Die ersten beiden Familien sind offensichtlich nicht sonderlich groß, somit ist mit ihrer Bestimmung auch gleich die Gattung festgelegt. Zur Artbestimmung muß allerdings bei fast allen Eintagsfliegen ein deutlich größerer Aufwand betrieben werden. Für die Praxis kann man zunächst ruhig auf die Artbestimmung verzichten, die Gattung reicht völlig aus um das Verhalten der Tiere nachzuahmen.

Schauen wir uns einmal das nachfolgende Bild einer Eintagsfliege an. Wir erkennen zwei Schwanzanhänge und vier Flügel, von denen die beiden hinteren jedoch recht klein ausfallen. Laut Tabelle kommen hier nur drei Familien in Frage, genaugenommen kann man sich hier bereits aufgrund der kleinen Hinterflügel auf die Familie Baetidae festlegen. Um eine tiefergehende Zuordnung vornehmen zu können, bietet sich im nächsten Schritt eine Betrachtung der Flügel an. Hier auf dem Bild erkennt man neben den Längsadern zusätzliche Zwischenraumadern, die am Flügelrand auftreten. Diese stellen ein typisches Merkmal für alle Mitglieder der Familie Baetidae dar!

Eintagsfliege der Gattung Baetis (Wikipedia)

Bei der Gattung Baetis kommen diese Zwischenraumadern zudem immer paarweise vor. Zusätzlich erkennt man, daß die im Bild markierte Längsader (Media) nicht gegabelt ist. Die kleinen Hinterflügel besitzen keine oder nur sehr wenige Längsadern.
Bem.: Die großen Turban-förmigen Augen deuten auf ein Männchen hin.

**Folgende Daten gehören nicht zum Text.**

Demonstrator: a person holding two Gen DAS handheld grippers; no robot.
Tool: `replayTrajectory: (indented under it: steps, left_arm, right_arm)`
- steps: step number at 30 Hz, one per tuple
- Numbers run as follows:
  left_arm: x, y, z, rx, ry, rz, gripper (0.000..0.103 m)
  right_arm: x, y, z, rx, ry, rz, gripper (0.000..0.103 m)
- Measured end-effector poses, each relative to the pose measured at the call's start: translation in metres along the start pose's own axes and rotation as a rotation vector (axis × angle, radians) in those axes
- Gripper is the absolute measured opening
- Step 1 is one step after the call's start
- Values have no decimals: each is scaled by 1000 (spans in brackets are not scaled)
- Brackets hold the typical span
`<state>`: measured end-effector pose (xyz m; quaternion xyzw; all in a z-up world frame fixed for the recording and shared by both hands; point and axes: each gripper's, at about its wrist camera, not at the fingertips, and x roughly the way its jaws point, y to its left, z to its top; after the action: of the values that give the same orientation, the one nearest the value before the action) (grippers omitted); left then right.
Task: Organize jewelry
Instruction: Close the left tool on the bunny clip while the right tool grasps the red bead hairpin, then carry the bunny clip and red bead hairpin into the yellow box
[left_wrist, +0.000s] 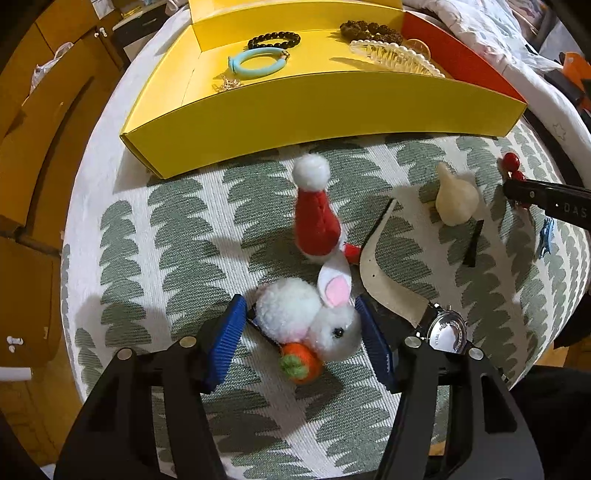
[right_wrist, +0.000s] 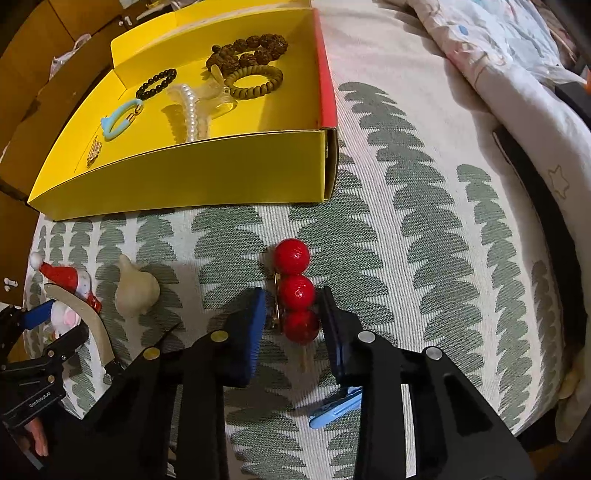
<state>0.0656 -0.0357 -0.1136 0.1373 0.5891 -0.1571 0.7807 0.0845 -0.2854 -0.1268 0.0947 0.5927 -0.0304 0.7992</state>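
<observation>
My left gripper (left_wrist: 300, 304) points down at a white pompom bunny clip (left_wrist: 306, 317) with a felt carrot, lying on the patterned cloth. The bunny sits between its blue pads, with a small gap at the left pad, so it is open. My right gripper (right_wrist: 293, 295) straddles a hair clip of three red balls (right_wrist: 295, 291). Its right pad touches the balls and a thin gap shows beside the left pad. The yellow box (left_wrist: 295, 110) behind holds a black bead bracelet (left_wrist: 274, 38), a light-blue bangle (left_wrist: 256, 64), a pearl claw clip (right_wrist: 190, 110) and brown bead strings (right_wrist: 251, 51).
A Santa-hat clip (left_wrist: 316, 218), a cream bulb-shaped piece (left_wrist: 454, 199) and a wristwatch (left_wrist: 447, 330) with a beige strap lie near the bunny. A blue clip (right_wrist: 336, 408) lies under my right gripper. A quilt (right_wrist: 498, 55) is bunched at the far right, and wooden cabinets (left_wrist: 44, 110) stand to the left.
</observation>
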Motion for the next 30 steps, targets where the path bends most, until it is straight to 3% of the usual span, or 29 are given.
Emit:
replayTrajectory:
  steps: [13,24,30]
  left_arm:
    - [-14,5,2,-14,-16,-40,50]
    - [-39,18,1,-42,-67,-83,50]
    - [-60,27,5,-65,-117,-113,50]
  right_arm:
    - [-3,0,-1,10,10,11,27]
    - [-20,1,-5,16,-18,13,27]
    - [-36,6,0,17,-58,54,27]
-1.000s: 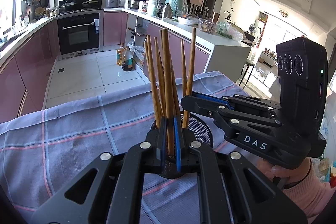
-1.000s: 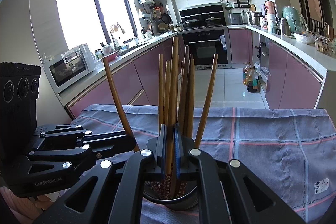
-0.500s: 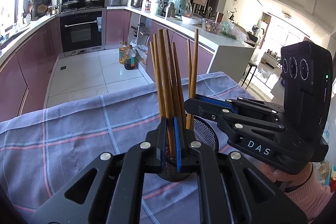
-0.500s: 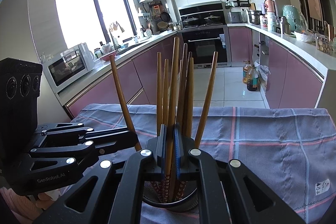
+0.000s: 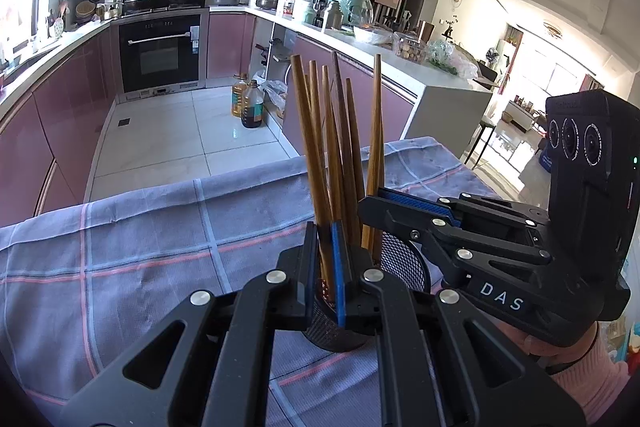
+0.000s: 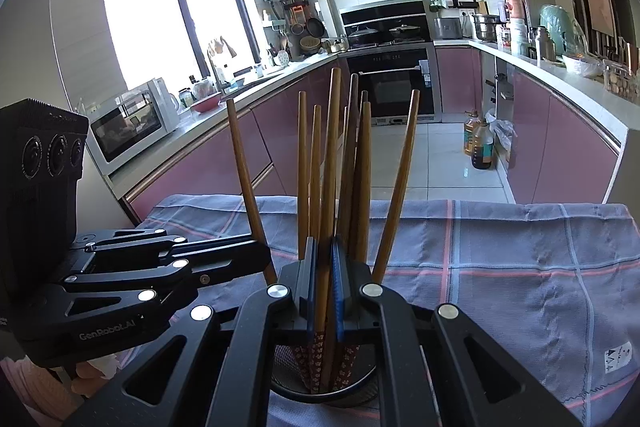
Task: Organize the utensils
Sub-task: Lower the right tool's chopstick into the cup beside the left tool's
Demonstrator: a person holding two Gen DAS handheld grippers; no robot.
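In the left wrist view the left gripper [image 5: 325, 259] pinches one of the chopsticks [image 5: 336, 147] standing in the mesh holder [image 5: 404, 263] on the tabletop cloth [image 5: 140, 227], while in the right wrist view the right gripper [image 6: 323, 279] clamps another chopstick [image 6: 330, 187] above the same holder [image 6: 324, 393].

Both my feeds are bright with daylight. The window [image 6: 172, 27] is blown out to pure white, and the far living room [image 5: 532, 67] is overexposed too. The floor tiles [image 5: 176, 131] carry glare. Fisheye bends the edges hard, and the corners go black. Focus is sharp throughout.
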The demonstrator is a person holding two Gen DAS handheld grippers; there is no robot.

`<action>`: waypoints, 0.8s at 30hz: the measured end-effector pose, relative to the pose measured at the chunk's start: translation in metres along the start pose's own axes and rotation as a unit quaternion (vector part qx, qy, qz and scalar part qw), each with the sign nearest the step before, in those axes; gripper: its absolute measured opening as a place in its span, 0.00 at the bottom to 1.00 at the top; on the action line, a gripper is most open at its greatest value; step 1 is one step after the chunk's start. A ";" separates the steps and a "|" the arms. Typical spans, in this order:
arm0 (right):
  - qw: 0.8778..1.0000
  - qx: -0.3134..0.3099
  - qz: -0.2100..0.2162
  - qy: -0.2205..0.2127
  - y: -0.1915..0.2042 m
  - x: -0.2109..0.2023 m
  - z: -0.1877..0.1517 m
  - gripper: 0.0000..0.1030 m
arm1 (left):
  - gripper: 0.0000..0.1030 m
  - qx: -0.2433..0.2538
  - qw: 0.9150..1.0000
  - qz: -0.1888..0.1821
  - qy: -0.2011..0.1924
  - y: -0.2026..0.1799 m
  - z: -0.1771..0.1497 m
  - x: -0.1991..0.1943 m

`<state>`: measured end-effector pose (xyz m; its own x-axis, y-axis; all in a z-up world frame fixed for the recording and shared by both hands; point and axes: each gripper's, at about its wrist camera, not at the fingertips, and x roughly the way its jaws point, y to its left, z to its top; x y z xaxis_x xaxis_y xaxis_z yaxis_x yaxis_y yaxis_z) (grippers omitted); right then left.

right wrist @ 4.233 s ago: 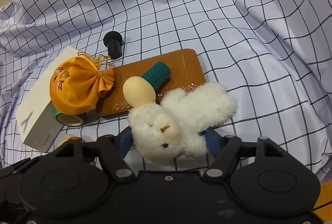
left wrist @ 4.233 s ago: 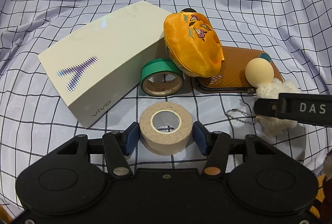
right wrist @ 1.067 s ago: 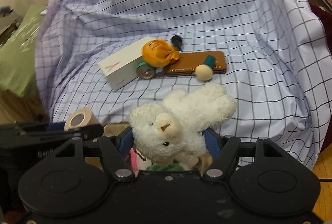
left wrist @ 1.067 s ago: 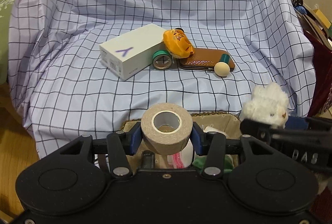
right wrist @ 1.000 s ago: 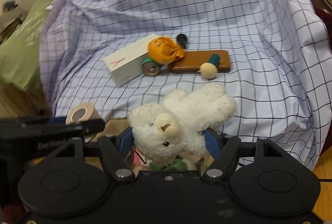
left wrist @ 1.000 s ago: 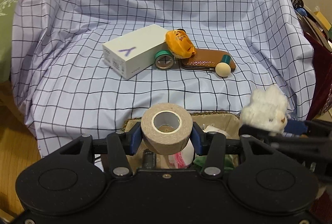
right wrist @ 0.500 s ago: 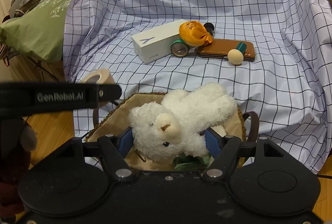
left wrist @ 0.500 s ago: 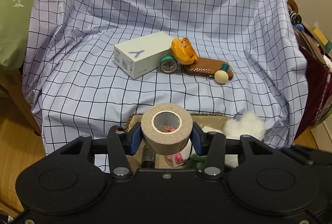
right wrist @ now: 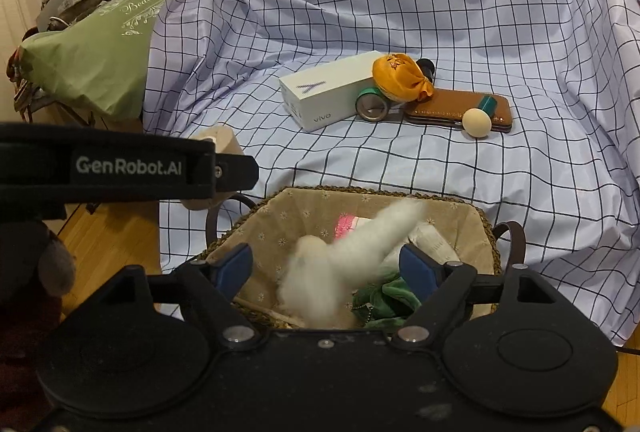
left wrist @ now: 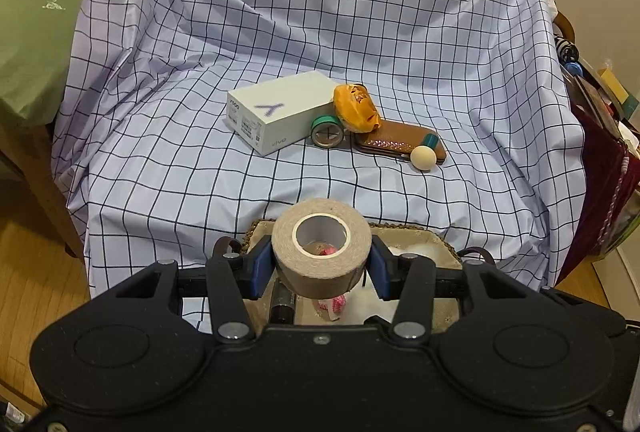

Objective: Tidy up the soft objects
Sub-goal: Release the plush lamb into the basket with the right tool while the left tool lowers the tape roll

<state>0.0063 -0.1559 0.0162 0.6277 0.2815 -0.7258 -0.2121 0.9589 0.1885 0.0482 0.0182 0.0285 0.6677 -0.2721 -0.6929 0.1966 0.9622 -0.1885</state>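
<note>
Leftmost, the left gripper [left wrist: 321,268] clamps a beige tape roll [left wrist: 320,246] across its firm outer wall above the lined basket [right wrist: 486,228]. Rightward, the right gripper [right wrist: 326,266] is opening; the white plush toy [right wrist: 340,264], light and compressible, drops blurred between its parted pads into the basket.

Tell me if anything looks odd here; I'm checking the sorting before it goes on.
One thing: the white plush toy is a motion-blurred streak between the opening jaws of the right gripper, untouched by either pad, apparently dropping into the basket. The left gripper holds a tape roll above it.
</note>
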 end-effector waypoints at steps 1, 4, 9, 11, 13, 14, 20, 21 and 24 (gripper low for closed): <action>1.000 0.001 -0.001 0.001 0.000 0.000 0.000 0.78 | 0.46 -0.001 1.000 0.000 0.001 0.000 -0.001 0.001; 1.000 0.002 -0.011 0.005 -0.001 0.000 -0.001 0.78 | 0.46 -0.002 1.000 0.000 0.006 0.000 -0.002 0.003; 0.999 0.007 -0.039 0.008 -0.008 -0.004 -0.004 0.78 | 0.46 -0.003 1.000 0.003 0.013 0.000 -0.005 0.007; 0.999 0.012 -0.052 0.010 -0.011 -0.005 -0.005 0.78 | 0.46 -0.003 1.000 0.004 0.017 0.000 -0.007 0.010; 0.998 0.019 -0.062 0.014 -0.015 -0.005 -0.007 0.79 | 0.46 -0.002 1.000 0.005 0.022 -0.001 -0.009 0.013; 0.997 0.024 -0.067 0.018 -0.017 -0.005 -0.008 0.79 | 0.46 -0.001 1.000 0.006 0.026 -0.002 -0.010 0.015; 0.994 0.053 -0.093 0.034 -0.030 -0.002 -0.011 0.79 | 0.46 0.012 0.999 0.007 0.048 -0.010 -0.018 0.027; 0.993 0.056 -0.095 0.035 -0.031 -0.002 -0.012 0.79 | 0.46 0.013 0.999 0.007 0.051 -0.011 -0.019 0.029; 0.993 0.057 -0.098 0.037 -0.033 -0.001 -0.013 0.79 | 0.47 0.017 0.998 0.009 0.057 -0.012 -0.021 0.032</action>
<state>0.0032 -0.1887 0.0024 0.5910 0.0897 -0.8017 -0.0018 0.9939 0.1099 0.0517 -0.0017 -0.0059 0.5856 -0.2508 -0.7708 0.2112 0.9653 -0.1536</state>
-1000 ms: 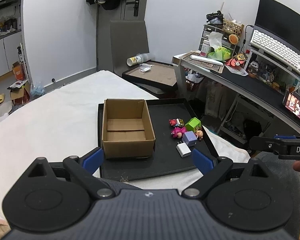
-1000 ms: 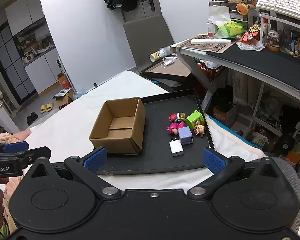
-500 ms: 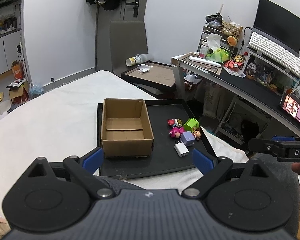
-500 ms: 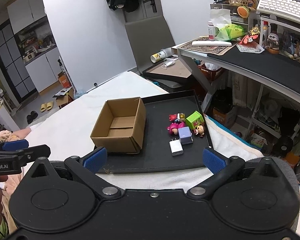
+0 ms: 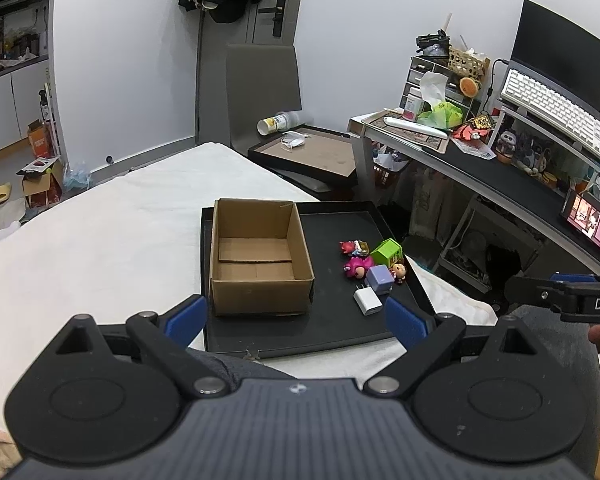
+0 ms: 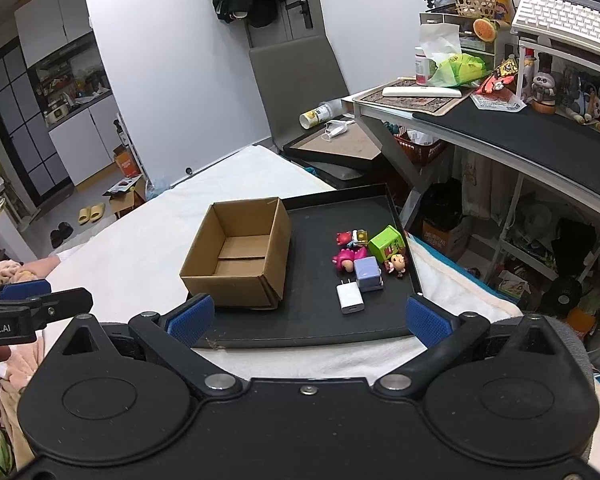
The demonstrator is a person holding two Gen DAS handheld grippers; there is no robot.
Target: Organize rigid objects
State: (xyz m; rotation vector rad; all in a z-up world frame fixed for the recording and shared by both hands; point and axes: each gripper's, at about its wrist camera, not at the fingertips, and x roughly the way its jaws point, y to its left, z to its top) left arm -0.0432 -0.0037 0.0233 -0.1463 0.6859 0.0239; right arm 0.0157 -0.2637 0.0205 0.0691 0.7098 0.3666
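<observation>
An open, empty cardboard box (image 5: pixel 258 256) (image 6: pixel 238 258) stands on the left of a black tray (image 5: pixel 328 328) (image 6: pixel 312 324). On the tray's right lie a white charger (image 5: pixel 367 302) (image 6: pixel 350 298), a lilac cube (image 5: pixel 379 279) (image 6: pixel 368 274), a green cube (image 5: pixel 387 251) (image 6: pixel 386 243), a pink toy (image 5: pixel 356 266) (image 6: pixel 344 259) and small figurines (image 6: pixel 398 264). My left gripper (image 5: pixel 296 318) and right gripper (image 6: pixel 306 318) are both open and empty, held back above the tray's near edge.
The tray lies on a white-covered bed (image 5: pixel 100 240). A cluttered desk (image 5: pixel 480 160) with a keyboard stands at the right. A grey chair (image 5: pixel 264 92) and a second tray (image 5: pixel 312 152) are behind.
Both grippers have drawn back and risen slightly, so the tray and box look a little smaller. Nothing on the tray has moved.
</observation>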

Neben der Gattung Baetis gibt es noch die Gattung Centroptilum, deren Hauptflügel sehr ähnlich aussehen. Jedoch fallen bei ihr die Zwischenraumadern nur einfach aus und die wirklich „sehr“ kleinen Hinterflügel ähneln einer kleinen Haifischflosse mit zwei Längsadern. Vielmehr ist zur Familie der Baetidae, zumindest dem Teil mit vier Flügeln nicht zu sagen. Die dritte Gattung Cloeon besitzt nämlich keine Hinterflügel.

Zusammengefasst kann man sagen: Zwei Flügel (oder vier, von denen man zwei kaum sieht) sowie zwei Schwanzanhänge und man hat es mit der Familie Baetidae zu tun.

Findet man am Wasser eine Eintagsfliege mit nur zwei Flügeln, jedoch drei Schwanzanhängen, dann gehört das Insekt zur Familie Caenidae und da diese nur aus einer Gattung besteht, sind wir auch gleich fertig!

Eintagsfliege der Gattung Caenis

Verhalten im Wasser

Jetzt kommen wir zu dem fischereilich interessanten Teil. Wie verhalten sich die Insekten der hier vorgestellten Eintagsfliegen und wie hilft uns das bei der Imitation?

  1. Familie Baetidae:
    Die Mitglieder dieser Familie gehören im Nymphenstadium zu den Schnellschwimmern. Diese halten sich meist im ruhigeren Grenzbereich zu schneller fließendem Wasser also an den Strömungskanten und im Strömungsschatten von Steinen auf. Durch ruckartiges Ausstoßen von Atemwasser aus dem Enddarm schießen sie in kleinen Schüben vorwärts. Immitieren lassen sich die Bewegungen entsprechend durch kurze ruckartige Bewegungen mit der Rutenspitze oder durch einstrippen der Schnur. Kurz vor dem Schlupf schießen die Nymphen scheinbar unkontrolliert hin und her, bevor sie sich in die schnellere Strömung begeben und mit ihr Richtung Oberfläche bewegen.
  2. Familie Caenidae:
    Die Nymphen der Gattung Caenis gehören zu den Schlammkriechern und wirken eher träge. Sie bewegen sich eher im ruhigeren strömungsarmen Bereichen und sind keine guten Schwimmer. Immitieren lassen sich solche Nymphen ähnlich wie bei Steinklammerern durch einfaches Abtreiben lassen.

Literaturempfehlung

Den dicken Schinken Entomologie für Fliegenfischer hat vermutlich jeder zweite Fliegenfischer im Regal stehen, nur kenne ich kaum jemanden, der das Buch tatsächlich gelesen hätte.

Ein wirklich brauchbares, relativ kompaktes und vor allem gut zu lesendes Buch lautet „Insektenkunde für Fliegenfischer“ von Jürgen Schrodt. Ein Großteil meines Verständnisses über das Thema habe ich in diesem Buch gesammelt.